_Work instructions_
Repeat the data exactly, leaving out any image.

────────────────────────────────────────

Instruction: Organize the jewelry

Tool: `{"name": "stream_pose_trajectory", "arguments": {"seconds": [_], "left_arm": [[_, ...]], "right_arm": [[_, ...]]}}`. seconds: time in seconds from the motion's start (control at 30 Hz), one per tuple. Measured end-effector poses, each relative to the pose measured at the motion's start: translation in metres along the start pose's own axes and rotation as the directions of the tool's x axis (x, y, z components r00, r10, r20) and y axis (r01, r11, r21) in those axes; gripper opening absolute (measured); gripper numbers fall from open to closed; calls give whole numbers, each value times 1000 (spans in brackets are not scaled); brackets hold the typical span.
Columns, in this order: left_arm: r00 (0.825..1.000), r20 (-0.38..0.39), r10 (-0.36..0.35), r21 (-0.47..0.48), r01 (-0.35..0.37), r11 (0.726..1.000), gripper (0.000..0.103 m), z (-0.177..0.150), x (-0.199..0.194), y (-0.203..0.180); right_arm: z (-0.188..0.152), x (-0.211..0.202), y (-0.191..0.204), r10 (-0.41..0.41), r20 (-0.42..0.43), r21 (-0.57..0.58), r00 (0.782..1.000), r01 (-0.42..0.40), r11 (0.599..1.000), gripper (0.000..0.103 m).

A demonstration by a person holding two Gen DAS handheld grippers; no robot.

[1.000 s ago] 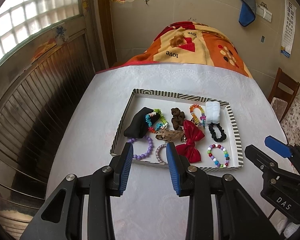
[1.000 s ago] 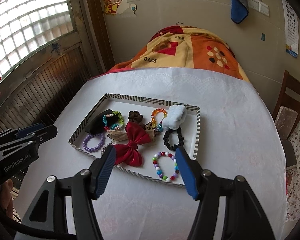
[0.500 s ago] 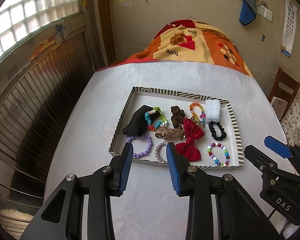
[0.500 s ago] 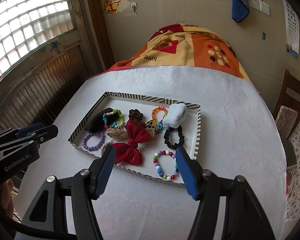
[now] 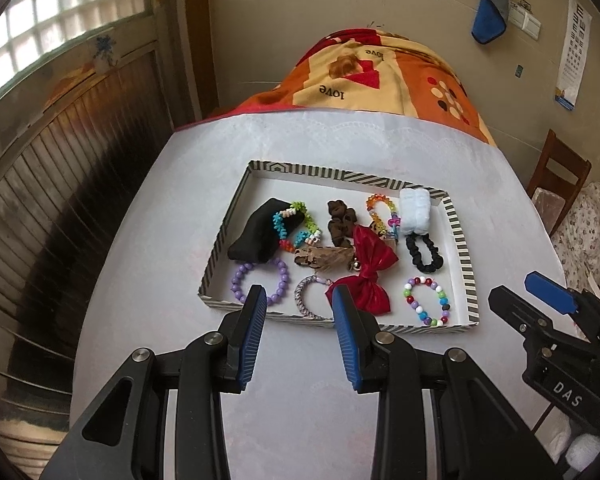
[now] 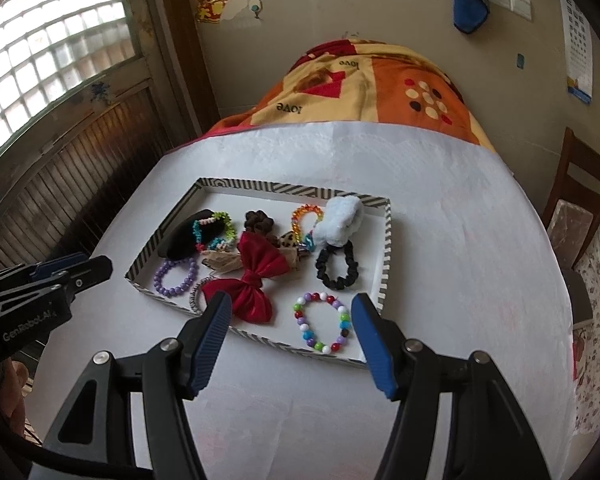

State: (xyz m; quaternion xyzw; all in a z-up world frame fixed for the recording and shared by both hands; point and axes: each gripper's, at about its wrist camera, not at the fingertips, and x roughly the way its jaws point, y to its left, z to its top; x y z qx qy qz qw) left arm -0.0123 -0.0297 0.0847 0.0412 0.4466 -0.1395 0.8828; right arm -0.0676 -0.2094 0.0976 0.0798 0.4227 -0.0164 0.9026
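Right wrist view, low in frame: right gripper (image 6: 290, 334) spread wide and empty – as is the left gripper (image 5: 300, 330) – just short of the striped tray (image 6: 386, 254) at centre, where the multicoloured bead bracelet (image 6: 323, 322) looks light, slippery, best pinched across its strand.

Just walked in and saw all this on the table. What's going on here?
A person is holding a two-finger gripper in each hand over a white-covered table. Both the left gripper and the right gripper are open and empty, hovering near the front edge of a striped tray. Its contents lie untouched: a red bow, a purple bead bracelet, a multicolored bead bracelet, a black scrunchie and other hair accessories.
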Motion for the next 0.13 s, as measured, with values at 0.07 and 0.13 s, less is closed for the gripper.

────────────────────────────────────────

_Result_
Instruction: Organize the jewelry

Tool: `{"name": "stream_pose_trajectory", "arguments": {"seconds": [_], "left_arm": [[_, ...]], "right_arm": [[_, ...]]}}`. seconds: time in seconds from the motion's start (control at 30 Hz), one per tuple. Measured end-effector poses, each relative to the pose measured at the motion's start: translation in metres along the start pose's own axes and rotation as the directions of the tool's x axis (x, y, z components r00, r10, r20) and y axis (r01, r11, r21) in those axes; gripper opening absolute (measured); gripper numbers fall from open to closed; calls give whole numbers, each value times 1000 (spans in brackets are not scaled); brackets hold the typical span.
Columns, in this order: left_arm: r00 (0.825..1.000), r20 (-0.38..0.39), r10 (-0.36..0.35), r21 (-0.47..0.48), r01 (-0.35..0.37), r11 (0.726..1.000), gripper (0.000..0.103 m), z (-0.177..0.150), x (-0.199..0.194), y (-0.203..0.180); right_arm: z (-0.188..0.152), x (-0.211..0.202), y (-0.191..0.204), r10 (-0.41..0.41), r20 (-0.42..0.43), r21 (-0.57..0.58), r00 (0.782..1.000), r01 (-0.42..0.40), r11 (0.599..1.000), gripper (0.000..0.103 m).

A demonstration by a person holding two Gen DAS handheld grippers; no robot.

[1.000 s ago] 
[1.000 s ago] 
[0.500 s ago] 
[0.500 s ago] 
[now] 
[now] 

State: (xyz m; quaternion xyzw; all in a z-up world frame fixed for the recording and shared by both hands; point and axes: each gripper's, at about its wrist camera, not at the fingertips, and x roughly the way its jaws point, y to its left, z to its top; x y z qx qy qz qw) left arm -0.0123 -0.0297 0.0847 0.0412 0.4466 -0.1395 0.8828; right arm -0.0676 -0.2094 0.0976 0.0798 0.4227 -0.0164 0.9026
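Right wrist view, low in frame: right gripper (image 6: 290, 334) spread wide and empty – as is the left gripper (image 5: 300, 330) – just short of the striped tray (image 6: 386, 254) at centre, where the multicoloured bead bracelet (image 6: 323, 322) looks light, slippery, best pinched across its strand.

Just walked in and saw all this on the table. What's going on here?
A person is holding a two-finger gripper in each hand over a white-covered table. Both the left gripper and the right gripper are open and empty, hovering near the front edge of a striped tray. Its contents lie untouched: a red bow, a purple bead bracelet, a multicolored bead bracelet, a black scrunchie and other hair accessories.
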Motion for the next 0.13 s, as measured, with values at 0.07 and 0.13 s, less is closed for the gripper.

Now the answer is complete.